:: WHAT YOU HAVE TO DO ::
Whatever appears in the records, retype it exactly, except for the pictures.

Records from a data source

※

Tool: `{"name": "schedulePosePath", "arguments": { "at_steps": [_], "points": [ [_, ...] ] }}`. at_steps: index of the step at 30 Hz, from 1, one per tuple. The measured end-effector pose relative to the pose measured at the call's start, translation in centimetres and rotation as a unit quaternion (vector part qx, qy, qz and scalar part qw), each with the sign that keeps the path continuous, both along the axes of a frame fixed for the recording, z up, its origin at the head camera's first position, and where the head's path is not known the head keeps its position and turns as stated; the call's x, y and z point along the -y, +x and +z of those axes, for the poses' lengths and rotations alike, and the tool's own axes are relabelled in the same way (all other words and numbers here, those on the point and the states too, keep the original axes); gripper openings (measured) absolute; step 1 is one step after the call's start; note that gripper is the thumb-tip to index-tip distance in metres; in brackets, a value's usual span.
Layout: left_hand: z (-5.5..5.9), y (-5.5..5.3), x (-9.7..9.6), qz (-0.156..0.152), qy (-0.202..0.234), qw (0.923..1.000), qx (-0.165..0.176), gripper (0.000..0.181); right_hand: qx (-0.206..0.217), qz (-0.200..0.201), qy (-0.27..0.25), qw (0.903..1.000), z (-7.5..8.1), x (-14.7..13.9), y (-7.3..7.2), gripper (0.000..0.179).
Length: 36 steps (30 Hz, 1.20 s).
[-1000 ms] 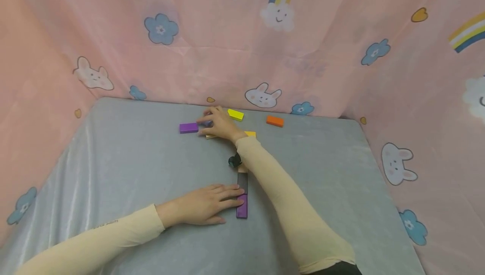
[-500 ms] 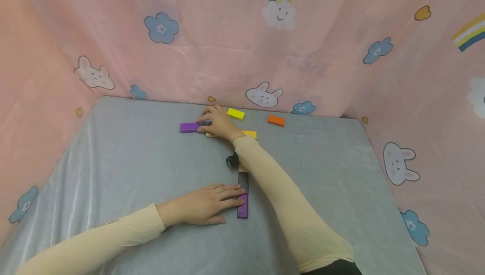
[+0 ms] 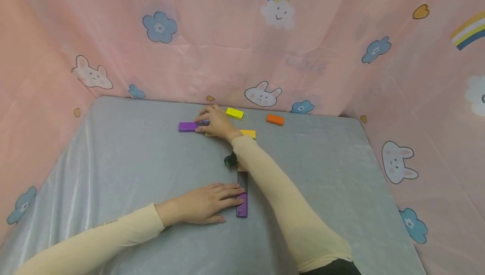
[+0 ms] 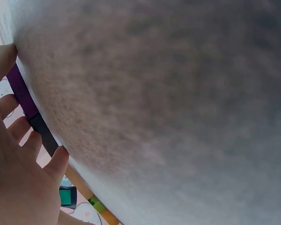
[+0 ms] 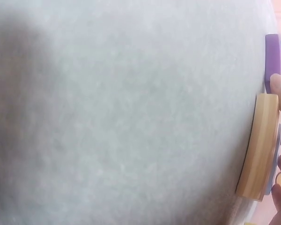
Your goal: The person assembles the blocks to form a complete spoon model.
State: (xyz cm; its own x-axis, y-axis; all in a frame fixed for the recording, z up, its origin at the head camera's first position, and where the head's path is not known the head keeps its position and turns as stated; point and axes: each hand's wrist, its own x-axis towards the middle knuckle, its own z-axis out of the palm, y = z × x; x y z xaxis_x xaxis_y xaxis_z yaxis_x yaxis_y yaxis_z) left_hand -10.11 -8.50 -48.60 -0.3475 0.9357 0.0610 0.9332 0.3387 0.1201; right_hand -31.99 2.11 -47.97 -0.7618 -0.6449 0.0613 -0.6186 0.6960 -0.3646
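Note:
My left hand (image 3: pixel 201 203) lies flat with its fingers stretched out. Its fingertips rest on a purple block (image 3: pixel 242 211) and on the dark grey block (image 3: pixel 242 179) that meets it end to end. At the back of the table, my right hand (image 3: pixel 219 123) pinches a blue-grey block (image 3: pixel 203 122) between thumb and fingers. This block is partly covered by the hand. A second purple block (image 3: pixel 187 127) lies just left, near the thumb. In the right wrist view, a plain wooden block (image 5: pixel 257 145) sits in front of the blue-grey block (image 5: pixel 274 164).
A bright yellow block (image 3: pixel 235 113) and an orange block (image 3: pixel 275 119) lie near the table's back edge. A golden yellow block (image 3: pixel 249 133) shows beside the right wrist. Under that forearm, a wooden block (image 3: pixel 241 168) continues the row. A patterned pink curtain (image 3: pixel 303 68) stands behind.
My right thumb and forefinger have drawn closer together about the blue-grey block, and the right wrist has shifted slightly left. The left hand and the row of blocks stay put.

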Motion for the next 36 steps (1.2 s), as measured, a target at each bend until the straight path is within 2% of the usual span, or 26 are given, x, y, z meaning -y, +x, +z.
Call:
{"name": "schedulePosePath", "arguments": {
  "at_steps": [13,18,21,29,36],
  "points": [
    [0.3,0.1,0.0,0.001,-0.007,0.9999,0.009,0.065,0.001,-0.005,-0.029,0.9996,0.8,0.0,0.2,0.038],
    [0.2,0.1,0.0,0.003,-0.01,0.9999,0.011,0.065,-0.027,0.009,-0.052,0.9983,1.3,-0.4,0.3,0.037],
    [0.2,0.1,0.0,0.004,-0.009,0.9999,0.011,0.065,-0.03,0.011,-0.066,0.9973,1.7,-1.1,0.3,0.036],
    [0.3,0.2,-0.1,0.004,-0.013,0.9999,0.005,0.065,0.013,-0.013,-0.097,0.9951,3.0,-4.5,0.6,0.039],
    [0.3,0.3,-0.1,0.006,-0.011,0.9999,0.004,0.065,0.065,-0.046,-0.15,0.9854,3.3,-8.3,1.4,0.041]
  ]
}}
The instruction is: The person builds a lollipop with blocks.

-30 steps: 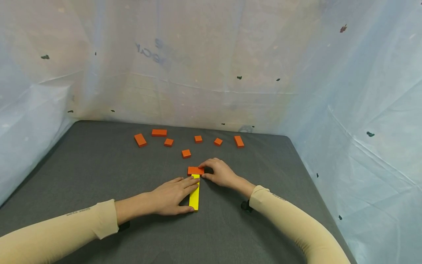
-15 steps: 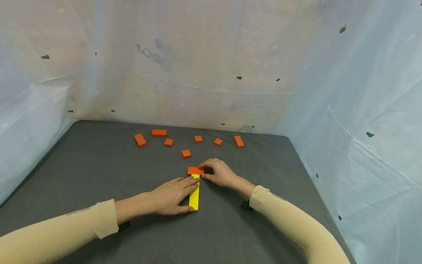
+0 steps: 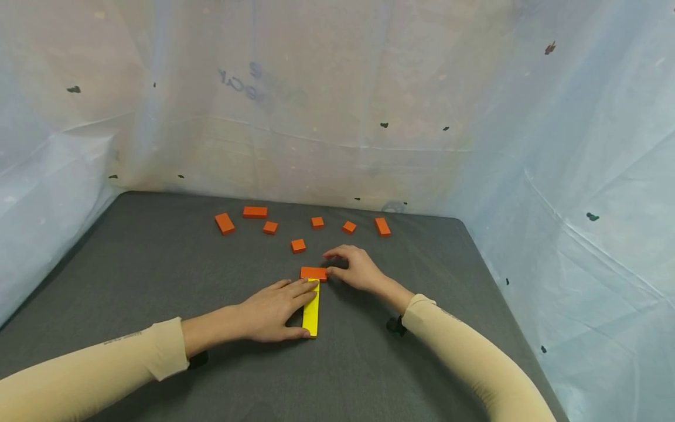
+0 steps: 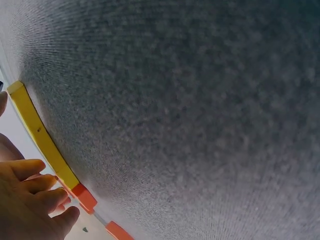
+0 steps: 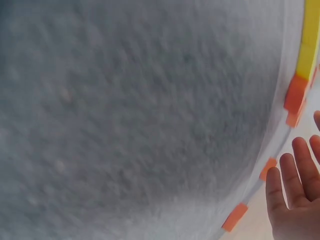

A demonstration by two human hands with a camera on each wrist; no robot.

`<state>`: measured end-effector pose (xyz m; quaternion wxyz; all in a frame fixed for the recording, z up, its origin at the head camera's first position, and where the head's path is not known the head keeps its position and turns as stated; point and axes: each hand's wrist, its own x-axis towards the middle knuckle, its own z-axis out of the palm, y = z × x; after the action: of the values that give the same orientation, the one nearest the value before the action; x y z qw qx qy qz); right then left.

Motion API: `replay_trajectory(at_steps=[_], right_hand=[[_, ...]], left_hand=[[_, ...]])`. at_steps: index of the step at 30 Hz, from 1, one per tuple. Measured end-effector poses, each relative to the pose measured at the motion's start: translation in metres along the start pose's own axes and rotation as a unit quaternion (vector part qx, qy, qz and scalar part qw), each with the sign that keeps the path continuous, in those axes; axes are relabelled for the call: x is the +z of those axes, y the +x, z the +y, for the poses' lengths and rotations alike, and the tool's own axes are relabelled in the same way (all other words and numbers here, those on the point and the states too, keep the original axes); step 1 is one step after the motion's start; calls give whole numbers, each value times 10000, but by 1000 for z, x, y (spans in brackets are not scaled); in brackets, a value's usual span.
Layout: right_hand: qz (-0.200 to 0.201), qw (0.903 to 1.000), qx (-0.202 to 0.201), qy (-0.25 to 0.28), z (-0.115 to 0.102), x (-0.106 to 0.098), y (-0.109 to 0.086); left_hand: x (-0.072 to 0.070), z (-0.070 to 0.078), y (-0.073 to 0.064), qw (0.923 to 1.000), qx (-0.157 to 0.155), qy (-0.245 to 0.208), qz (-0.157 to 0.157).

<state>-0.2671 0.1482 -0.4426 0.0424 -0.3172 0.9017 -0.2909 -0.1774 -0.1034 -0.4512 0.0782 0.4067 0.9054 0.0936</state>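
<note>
A yellow strip of block [image 3: 311, 319], with a seam near its far end, lies lengthwise on the dark table in the head view. An orange rectangular block [image 3: 313, 274] sits crosswise against its far end, forming a T. My left hand [image 3: 274, 313] rests from the left side with straight fingers over the strip's far part and the thumb at its near end. Just right of the orange block is my right hand [image 3: 358, 269], its thumb tip by the block's end and its fingers lifted off, holding nothing. In the right wrist view, the right fingers [image 5: 302, 170] are extended.
Farther back lie several loose orange blocks: a small one [image 3: 298, 245] nearest, other small ones such as this square block [image 3: 317, 223], and longer ones including a left block [image 3: 224, 224] and a right block [image 3: 382, 227]. Pale plastic sheeting [image 3: 295, 158] surrounds the dark table [image 3: 158, 264].
My right hand has let go of the orange block and shifted slightly right, its fingers lifting away. The left hand has stayed on the yellow strip; the blocks have not visibly moved.
</note>
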Motion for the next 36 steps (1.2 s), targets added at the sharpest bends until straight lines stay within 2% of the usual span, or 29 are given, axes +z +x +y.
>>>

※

:: RESULT ::
Tool: `{"name": "schedulePosePath", "arguments": { "at_steps": [_], "points": [ [_, ...] ] }}`. at_steps: index of the step at 30 Hz, from 1, one per tuple. The measured end-effector pose relative to the pose measured at the call's start, translation in centimetres and rotation as a unit quaternion (vector part qx, qy, qz and scalar part qw), each with the sign that keeps the path continuous, both along the axes of a frame fixed for the recording, z up, its origin at the head camera's first position, and where the head's path is not known the head keeps its position and turns as stated; the call's x, y and z point along the -y, +x and +z of those axes, for the poses' lengths and rotations alike, and the tool's own axes are relabelled in the same way (all other words and numbers here, those on the point and the states too, keep the original axes); gripper openings (measured) absolute; step 1 is one step after the call's start; note that gripper is the thumb-tip to index-tip distance in metres; in brackets, a value's usual span.
Layout: left_hand: z (-5.5..5.9), y (-5.5..5.3), x (-9.7..9.6), qz (-0.156..0.152), qy (-0.202..0.234), qw (0.923..1.000), qx (-0.165..0.176), gripper (0.000..0.181); right_hand: qx (-0.206..0.217), qz (-0.200..0.201), qy (-0.27..0.25), qw (0.903..1.000), z (-7.5..8.1), x (-14.7..13.9), y (-7.3..7.2), gripper (0.000..0.179).
Length: 36 steps (30 Hz, 1.20 s).
[-1000 ms] 
[-500 ms] 
[+0 ms] 
[+0 ms] 
[+0 ms] 
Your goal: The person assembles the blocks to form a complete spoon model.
State: (xyz cm; its own x-axis, y-axis; all in a frame fixed for the recording, z up, its origin at the head camera's first position, and where the head's path is not known the head keeps its position and turns as stated; point and axes: each hand's wrist, its own x-axis towards the middle knuckle, its own z-axis out of the palm, y = z × x; x y z xaxis_x xaxis_y xaxis_z yaxis_x yaxis_y yaxis_z) left_hand -10.11 -8.50 -48.60 -0.3475 0.9357 0.0610 0.9332 0.3387 0.1201; right_hand -31.99 2.11 -47.97 -0.7618 -0.6449 0.0613 -0.6186 0.6960 -0.3646
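Note:
My left hand (image 3: pixel 201 203) lies flat with its fingers stretched out. Its fingertips rest on a purple block (image 3: pixel 242 211) and on the dark grey block (image 3: pixel 242 179) that meets it end to end. At the back of the table, my right hand (image 3: pixel 219 123) pinches a blue-grey block (image 3: pixel 203 122) between thumb and fingers. This block is partly covered by the hand. A second purple block (image 3: pixel 187 127) lies just left, near the thumb. In the right wrist view, a plain wooden block (image 5: pixel 257 145) sits in front of the blue-grey block (image 5: pixel 274 164).
A bright yellow block (image 3: pixel 235 113) and an orange block (image 3: pixel 275 119) lie near the table's back edge. A golden yellow block (image 3: pixel 249 133) shows beside the right wrist. Under that forearm, a wooden block (image 3: pixel 241 168) continues the row. A patterned pink curtain (image 3: pixel 303 68) stands behind.
My right thumb and forefinger have drawn closer together about the blue-grey block, and the right wrist has shifted slightly left. The left hand and the row of blocks stay put.
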
Motion for the next 36 steps (1.2 s), as measured, a target at each bend until the straight path is within 2% of the usual span, or 26 are given, x, y, z meaning -y, +x, +z.
Call:
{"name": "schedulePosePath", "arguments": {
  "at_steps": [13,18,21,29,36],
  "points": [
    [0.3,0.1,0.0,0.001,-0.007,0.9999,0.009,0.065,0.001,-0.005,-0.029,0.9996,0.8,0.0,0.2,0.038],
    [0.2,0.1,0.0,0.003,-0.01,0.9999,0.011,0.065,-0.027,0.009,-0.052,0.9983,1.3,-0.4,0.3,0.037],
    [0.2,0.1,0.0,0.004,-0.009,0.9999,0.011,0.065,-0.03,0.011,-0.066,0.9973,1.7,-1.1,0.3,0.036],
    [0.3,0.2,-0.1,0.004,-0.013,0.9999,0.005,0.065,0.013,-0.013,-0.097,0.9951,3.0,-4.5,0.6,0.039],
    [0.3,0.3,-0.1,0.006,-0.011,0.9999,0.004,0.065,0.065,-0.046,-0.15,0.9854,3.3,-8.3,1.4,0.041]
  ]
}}
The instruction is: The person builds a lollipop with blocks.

-30 steps: 
-15 steps: 
+0 steps: 
+0 steps: 
+0 steps: 

A demonstration by two human hands with a camera on each wrist; no robot.

`<state>`: measured end-effector pose (xyz m; quaternion wxyz; all in a frame fixed for the recording, z up, its origin at the head camera's first position, and where the head's path is not known the head keeps its position and turns as stated; point and axes: each hand's wrist, its own x-axis towards the middle knuckle, its own z-axis out of the palm, y = z × x; after the action: of the values that give the same orientation, the one nearest the value before the action; x y z qw qx qy qz); right then left.

Motion API: `replay_trajectory(at_steps=[_], right_hand=[[_, ...]], left_hand=[[_, ...]])`. at_steps: index of the step at 30 Hz, from 1, one per tuple. Measured end-effector poses, each relative to the pose measured at the motion's start: translation in metres along the start pose's own axes and rotation as a unit quaternion (vector part qx, qy, qz and scalar part qw), each with the sign that keeps the path continuous, in those axes; axes are relabelled for the call: x is the +z of those axes, y the +x, z the +y, for the poses' lengths and rotations alike, and the tool's own axes are relabelled in the same way (all other words and numbers here, those on the point and the states too, keep the original axes); step 1 is one step after the motion's start; calls give whole numbers, each value times 10000, but by 1000 for z, x, y (spans in brackets are not scaled); in brackets, a value's usual span.
Layout: right_hand: qz (-0.200 to 0.201), qw (0.903 to 1.000), qx (-0.202 to 0.201), qy (-0.25 to 0.28), z (-0.115 to 0.102), x (-0.106 to 0.098), y (-0.109 to 0.086); left_hand: x (-0.072 to 0.070), z (-0.070 to 0.078), y (-0.073 to 0.064), qw (0.923 to 1.000), qx (-0.157 to 0.155), qy (-0.245 to 0.208), qz (-0.157 to 0.157).

<state>-0.2671 0.1482 -0.4426 0.0424 -0.3172 0.9017 -0.2909 -0.1774 -0.1034 -0.4512 0.0782 0.4067 0.9054 0.0936</state>
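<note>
A yellow strip of block [image 3: 311, 319], with a seam near its far end, lies lengthwise on the dark table in the head view. An orange rectangular block [image 3: 313, 274] sits crosswise against its far end, forming a T. My left hand [image 3: 274, 313] rests from the left side with straight fingers over the strip's far part and the thumb at its near end. Just right of the orange block is my right hand [image 3: 358, 269], its thumb tip by the block's end and its fingers lifted off, holding nothing. In the right wrist view, the right fingers [image 5: 302, 170] are extended.
Farther back lie several loose orange blocks: a small one [image 3: 298, 245] nearest, other small ones such as this square block [image 3: 317, 223], and longer ones including a left block [image 3: 224, 224] and a right block [image 3: 382, 227]. Pale plastic sheeting [image 3: 295, 158] surrounds the dark table [image 3: 158, 264].
My right hand has let go of the orange block and shifted slightly right, its fingers lifting away. The left hand has stayed on the yellow strip; the blocks have not visibly moved.
</note>
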Motion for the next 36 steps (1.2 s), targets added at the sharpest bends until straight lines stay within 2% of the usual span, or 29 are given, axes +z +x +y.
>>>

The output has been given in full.